PROBLEM DESCRIPTION: Restate word for word the lines of the material below, from the line with "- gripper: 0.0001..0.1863" to the line with "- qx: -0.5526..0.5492", both lines included, and no others.

'''

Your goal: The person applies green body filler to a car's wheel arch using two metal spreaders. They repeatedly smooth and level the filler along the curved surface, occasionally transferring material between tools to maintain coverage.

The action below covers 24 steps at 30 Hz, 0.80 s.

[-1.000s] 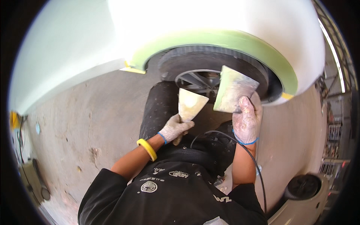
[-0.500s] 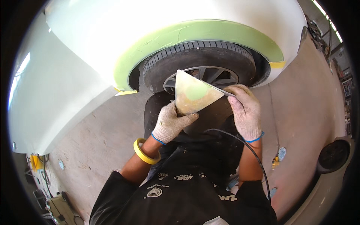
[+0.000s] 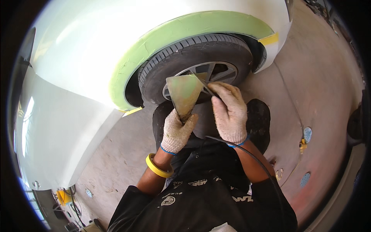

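A whitish cotton glove covers my left hand [image 3: 177, 132], which is closed on the narrow end of a flat putty board [image 3: 181, 92] smeared with pale green filler. My right hand [image 3: 232, 114], gloved alike, pinches a thin dark putty scraper [image 3: 208, 89], seen nearly edge-on. Its far end is at the board's right edge; whether they touch I cannot tell. Just beyond both tools is a car wheel [image 3: 193, 58]. A band of green filler [image 3: 154, 38] follows the wheel arch on the white body panel [image 3: 89, 46].
Yellow masking tape [image 3: 268, 39] marks the filler band's right end, and another strip [image 3: 132, 112] its left end. A yellow tape roll [image 3: 156, 168] rings my left forearm. A black hose [image 3: 247, 152] crosses my right arm. Blue sanding discs [image 3: 307, 134] lie on the floor.
My right hand has moved left and down with the scraper. The board has tilted and turned, its wide edge now facing the wheel. The whole view has shifted and turned slightly.
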Each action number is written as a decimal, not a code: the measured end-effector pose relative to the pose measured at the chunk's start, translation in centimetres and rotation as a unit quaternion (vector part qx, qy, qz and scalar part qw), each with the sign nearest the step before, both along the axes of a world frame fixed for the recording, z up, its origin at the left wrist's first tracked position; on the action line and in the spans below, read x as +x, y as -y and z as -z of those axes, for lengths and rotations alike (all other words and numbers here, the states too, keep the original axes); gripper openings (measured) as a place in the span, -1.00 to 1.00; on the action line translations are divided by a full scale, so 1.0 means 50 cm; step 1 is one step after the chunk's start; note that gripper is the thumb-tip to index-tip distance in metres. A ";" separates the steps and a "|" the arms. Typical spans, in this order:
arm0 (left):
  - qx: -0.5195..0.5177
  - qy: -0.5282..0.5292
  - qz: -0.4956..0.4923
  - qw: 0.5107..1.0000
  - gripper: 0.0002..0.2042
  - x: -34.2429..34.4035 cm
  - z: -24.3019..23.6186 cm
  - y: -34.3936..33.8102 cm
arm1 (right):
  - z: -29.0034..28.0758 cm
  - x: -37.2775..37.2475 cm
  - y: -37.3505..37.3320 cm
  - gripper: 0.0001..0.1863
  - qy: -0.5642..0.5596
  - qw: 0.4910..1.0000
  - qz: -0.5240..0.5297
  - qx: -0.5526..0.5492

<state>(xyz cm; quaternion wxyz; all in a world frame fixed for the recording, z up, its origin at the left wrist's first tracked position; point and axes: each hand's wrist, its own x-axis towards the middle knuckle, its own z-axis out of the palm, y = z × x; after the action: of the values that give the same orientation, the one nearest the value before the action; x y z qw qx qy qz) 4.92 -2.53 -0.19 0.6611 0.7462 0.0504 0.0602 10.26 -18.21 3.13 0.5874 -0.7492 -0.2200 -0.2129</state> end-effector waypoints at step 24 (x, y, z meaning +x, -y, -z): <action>0.087 -0.048 0.007 0.995 -0.76 0.008 -0.046 0.009 | 0.035 0.000 0.068 -0.70 -0.089 0.980 -0.091 0.151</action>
<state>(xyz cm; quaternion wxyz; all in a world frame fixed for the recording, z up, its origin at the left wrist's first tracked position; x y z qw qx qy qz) 5.33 -2.97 2.09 0.5907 0.8034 0.0713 0.0237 10.24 -21.59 1.36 0.7278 -0.6448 -0.1993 -0.1214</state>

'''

TASK OUTPUT:
  - gripper: 0.0001..0.1863
  - qy: -0.5642..0.5596
  - qw: 0.4910..1.0000
  - qz: -0.5240..0.5297
  - qx: -0.5526..0.5492

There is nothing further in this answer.